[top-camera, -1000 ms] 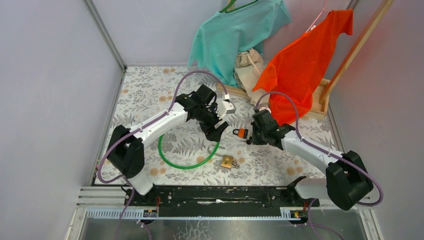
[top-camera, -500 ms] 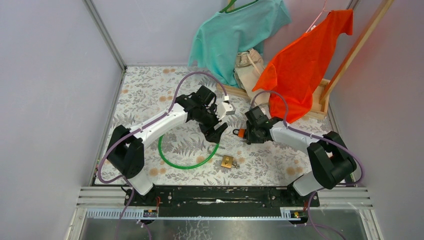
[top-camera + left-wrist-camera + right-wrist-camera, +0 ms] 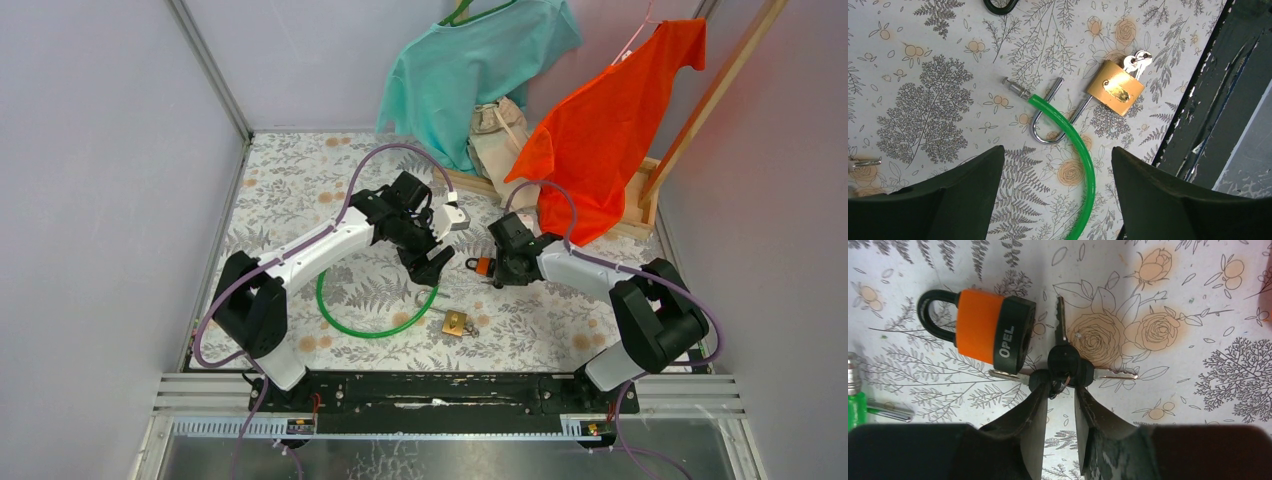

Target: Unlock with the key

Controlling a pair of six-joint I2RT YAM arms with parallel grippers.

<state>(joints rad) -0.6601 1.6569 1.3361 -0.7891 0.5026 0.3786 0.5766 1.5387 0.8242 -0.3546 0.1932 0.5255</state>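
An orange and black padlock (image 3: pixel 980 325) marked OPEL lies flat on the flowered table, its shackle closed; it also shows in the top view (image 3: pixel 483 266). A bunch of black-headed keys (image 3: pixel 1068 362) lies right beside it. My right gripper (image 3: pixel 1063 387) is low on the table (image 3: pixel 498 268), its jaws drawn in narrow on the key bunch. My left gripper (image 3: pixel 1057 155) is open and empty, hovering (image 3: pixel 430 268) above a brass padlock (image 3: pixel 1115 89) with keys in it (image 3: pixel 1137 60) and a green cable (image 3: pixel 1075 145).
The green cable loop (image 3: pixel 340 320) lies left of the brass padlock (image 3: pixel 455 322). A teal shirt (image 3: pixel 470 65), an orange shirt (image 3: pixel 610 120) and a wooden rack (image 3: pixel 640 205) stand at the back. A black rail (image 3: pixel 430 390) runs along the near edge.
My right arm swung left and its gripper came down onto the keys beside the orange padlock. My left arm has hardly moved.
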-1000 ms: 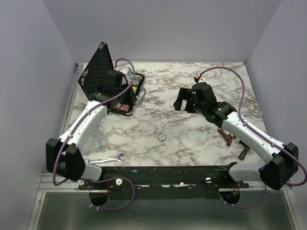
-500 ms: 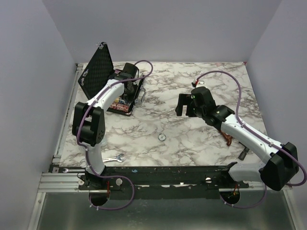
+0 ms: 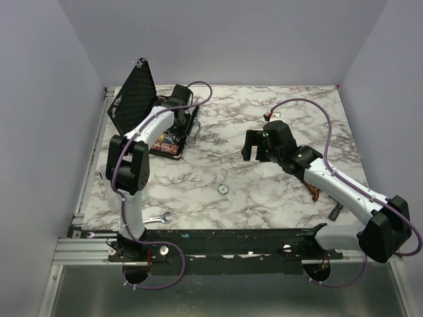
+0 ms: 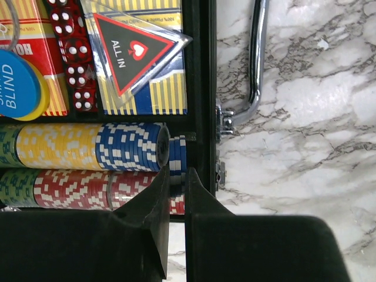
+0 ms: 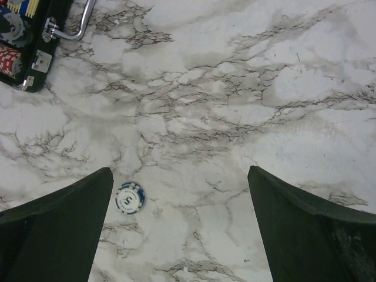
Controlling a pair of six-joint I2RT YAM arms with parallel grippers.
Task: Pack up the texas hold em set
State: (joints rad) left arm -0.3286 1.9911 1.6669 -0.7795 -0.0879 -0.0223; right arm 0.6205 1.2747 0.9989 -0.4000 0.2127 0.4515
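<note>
The left pincer (image 4: 176,176) is pressing its fingers together at the end of the blue chips (image 4: 129,147) inside the black case (image 4: 200,70). It has just reached in there, so packing is moving along. The right pincer (image 5: 180,176) is hanging wide apart over one loose chip (image 5: 130,198) on the table (image 5: 235,88). The wrench (image 3: 151,218) and brown piece (image 3: 313,188) are lying far off, blocking nothing.

Open marble (image 3: 251,191) around the loose chip (image 5: 130,198) (upright case lid (image 3: 134,92) far left)
</note>
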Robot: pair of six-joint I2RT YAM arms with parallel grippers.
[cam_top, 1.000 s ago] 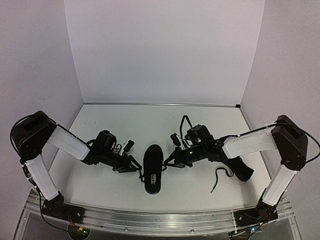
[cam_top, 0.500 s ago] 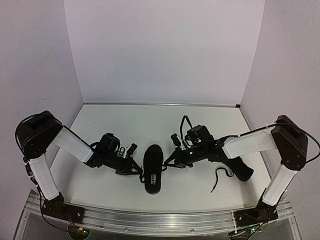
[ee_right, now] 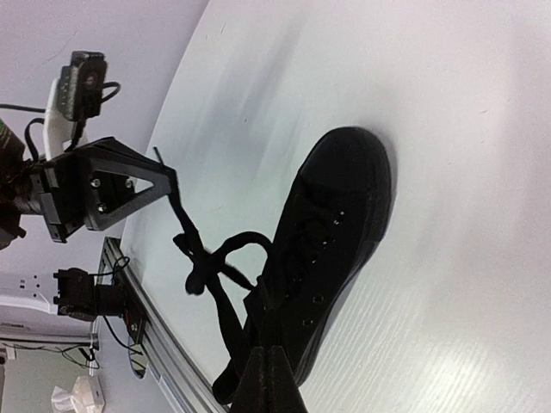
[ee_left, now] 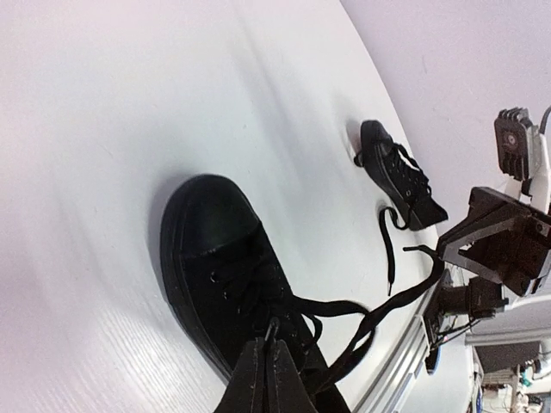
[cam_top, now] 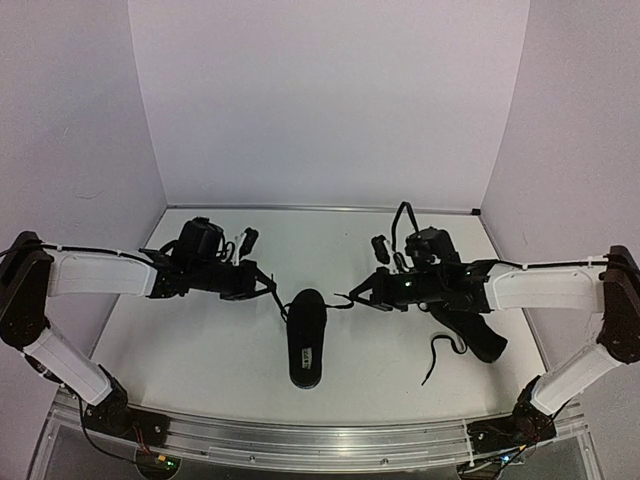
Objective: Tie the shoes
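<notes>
One black shoe [cam_top: 306,338] lies at the table's middle, toe towards the back. Its laces [ee_left: 370,314] are crossed in a loose knot [ee_right: 196,258] above the tongue. My left gripper [cam_top: 274,291] hovers at the shoe's left, shut on one lace end [ee_left: 274,331]. To the shoe's right, my right gripper [cam_top: 351,297] is shut on the other lace end, which runs taut to its tip [ee_left: 437,256]. The second shoe [cam_top: 482,338] lies at the right, partly under my right arm, with a loose lace [cam_top: 438,356] trailing from it.
White walls close the table at the back and both sides. A metal rail [cam_top: 300,440] runs along the near edge. The right forearm [cam_top: 545,288] reaches across above the second shoe.
The left gripper has shut on a lace end. Both grippers have risen and moved back and apart, drawing the laces out from the middle shoe.
</notes>
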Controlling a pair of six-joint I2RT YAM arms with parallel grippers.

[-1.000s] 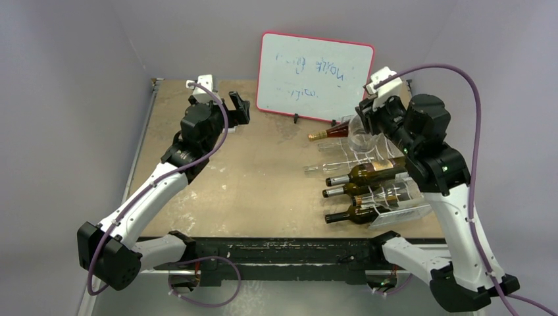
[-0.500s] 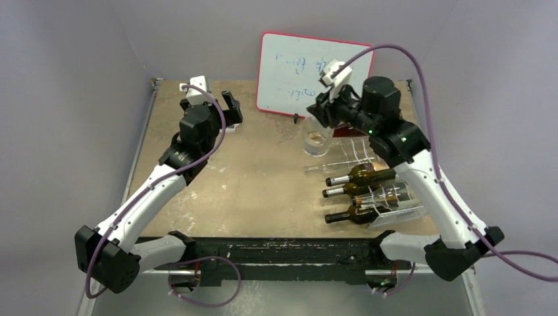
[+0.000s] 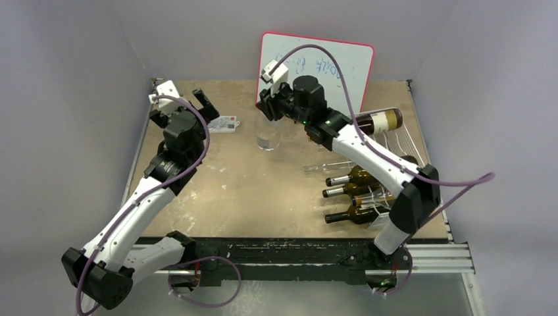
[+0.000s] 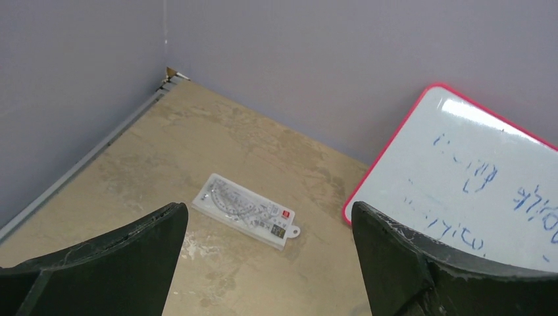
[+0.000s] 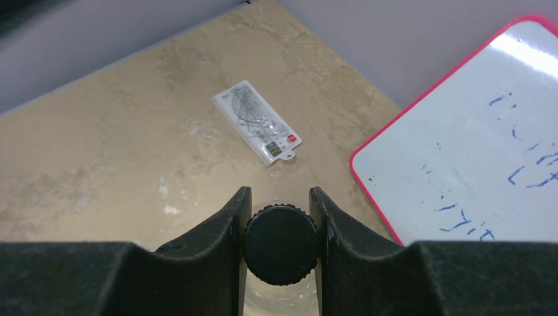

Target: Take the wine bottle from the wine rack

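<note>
A clear glass wine bottle [image 3: 267, 135] with a black screw cap [image 5: 281, 245] hangs upright at the back middle of the table. My right gripper [image 3: 271, 110] [image 5: 280, 194] is shut on its cap from above. I cannot tell whether its base touches the table. The white wire wine rack [image 3: 399, 140] stands at the right, well away from this bottle. It holds a brown bottle [image 3: 378, 120] on top and several dark bottles [image 3: 358, 174] lower down. My left gripper [image 3: 204, 103] [image 4: 268, 212] is open and holds nothing, over the back left of the table.
A red-framed whiteboard [image 3: 322, 66] [image 5: 474, 131] leans on the back wall just behind the held bottle. A clear plastic protractor case [image 3: 225, 123] [image 4: 247, 210] [image 5: 263, 130] lies flat between the two grippers. Walls close in the table at the left and back.
My right arm has swung left from the rack to the back middle of the table, carrying the clear bottle upright. My left arm has drawn back toward the far left corner.
</note>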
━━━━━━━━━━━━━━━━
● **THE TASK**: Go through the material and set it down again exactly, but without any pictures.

● **YOUR SOLUTION**:
[top-camera, -1000 ms] 
[top-camera, -500 ms] 
[top-camera + left-wrist-camera + right-wrist-camera, +0 ms] 

Target: Unlock with the key

Controlling a pair of six-joint I2RT YAM arms with parallel grippers.

<state>(joints rad) -0.6601 1.6569 1.3361 -0.7891 0.5026 0.3786 0.5766 1.5387 0.8242 -0.3546 0.1932 0.5255</state>
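An orange and black padlock (image 3: pixel 980 325) marked OPEL lies flat on the flowered table, its shackle closed; it also shows in the top view (image 3: pixel 483 266). A bunch of black-headed keys (image 3: pixel 1068 362) lies right beside it. My right gripper (image 3: pixel 1063 387) is low on the table (image 3: pixel 498 268), its jaws drawn in narrow on the key bunch. My left gripper (image 3: pixel 1057 155) is open and empty, hovering (image 3: pixel 430 268) above a brass padlock (image 3: pixel 1115 89) with keys in it (image 3: pixel 1137 60) and a green cable (image 3: pixel 1075 145).
The green cable loop (image 3: pixel 340 320) lies left of the brass padlock (image 3: pixel 455 322). A teal shirt (image 3: pixel 470 65), an orange shirt (image 3: pixel 610 120) and a wooden rack (image 3: pixel 640 205) stand at the back. A black rail (image 3: pixel 430 390) runs along the near edge.
My right arm swung left and its gripper came down onto the keys beside the orange padlock. My left arm has hardly moved.
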-1000 ms: 
-500 ms: 
+0 ms: 
+0 ms: 
+0 ms: 
Controlling a pair of six-joint I2RT YAM arms with parallel grippers.
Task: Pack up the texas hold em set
State: (joints rad) left arm -0.3286 1.9911 1.6669 -0.7795 -0.0879 -0.0223; right arm 0.6205 1.2747 0.9989 -0.4000 0.2127 0.4515
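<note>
The left pincer (image 4: 176,176) is pressing its fingers together at the end of the blue chips (image 4: 129,147) inside the black case (image 4: 200,70). It has just reached in there, so packing is moving along. The right pincer (image 5: 180,176) is hanging wide apart over one loose chip (image 5: 130,198) on the table (image 5: 235,88). The wrench (image 3: 151,218) and brown piece (image 3: 313,188) are lying far off, blocking nothing.

Open marble (image 3: 251,191) around the loose chip (image 5: 130,198) (upright case lid (image 3: 134,92) far left)
</note>
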Robot: pair of six-joint I2RT YAM arms with parallel grippers.
[cam_top, 1.000 s ago] 
[cam_top, 0.500 s ago] 
[ee_right, now] 
[ee_left, now] 
[cam_top, now] 
Objective: Tie the shoes
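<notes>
One black shoe [cam_top: 306,338] lies at the table's middle, toe towards the back. Its laces [ee_left: 370,314] are crossed in a loose knot [ee_right: 196,258] above the tongue. My left gripper [cam_top: 274,291] hovers at the shoe's left, shut on one lace end [ee_left: 274,331]. To the shoe's right, my right gripper [cam_top: 351,297] is shut on the other lace end, which runs taut to its tip [ee_left: 437,256]. The second shoe [cam_top: 482,338] lies at the right, partly under my right arm, with a loose lace [cam_top: 438,356] trailing from it.
White walls close the table at the back and both sides. A metal rail [cam_top: 300,440] runs along the near edge. The right forearm [cam_top: 545,288] reaches across above the second shoe.
The left gripper has shut on a lace end. Both grippers have risen and moved back and apart, drawing the laces out from the middle shoe.
</notes>
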Controlling a pair of six-joint I2RT YAM arms with parallel grippers.

[-1.000s] 
[-0.500s] 
[+0.000s] 
[+0.000s] 
[+0.000s] 

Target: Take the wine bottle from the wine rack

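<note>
A clear glass wine bottle [image 3: 267, 135] with a black screw cap [image 5: 281, 245] hangs upright at the back middle of the table. My right gripper [image 3: 271, 110] [image 5: 280, 194] is shut on its cap from above. I cannot tell whether its base touches the table. The white wire wine rack [image 3: 399, 140] stands at the right, well away from this bottle. It holds a brown bottle [image 3: 378, 120] on top and several dark bottles [image 3: 358, 174] lower down. My left gripper [image 3: 204, 103] [image 4: 268, 212] is open and holds nothing, over the back left of the table.
A red-framed whiteboard [image 3: 322, 66] [image 5: 474, 131] leans on the back wall just behind the held bottle. A clear plastic protractor case [image 3: 225, 123] [image 4: 247, 210] [image 5: 263, 130] lies flat between the two grippers. Walls close in the table at the left and back.
My right arm has swung left from the rack to the back middle of the table, carrying the clear bottle upright. My left arm has drawn back toward the far left corner.
</note>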

Nothing more is needed to complete the output.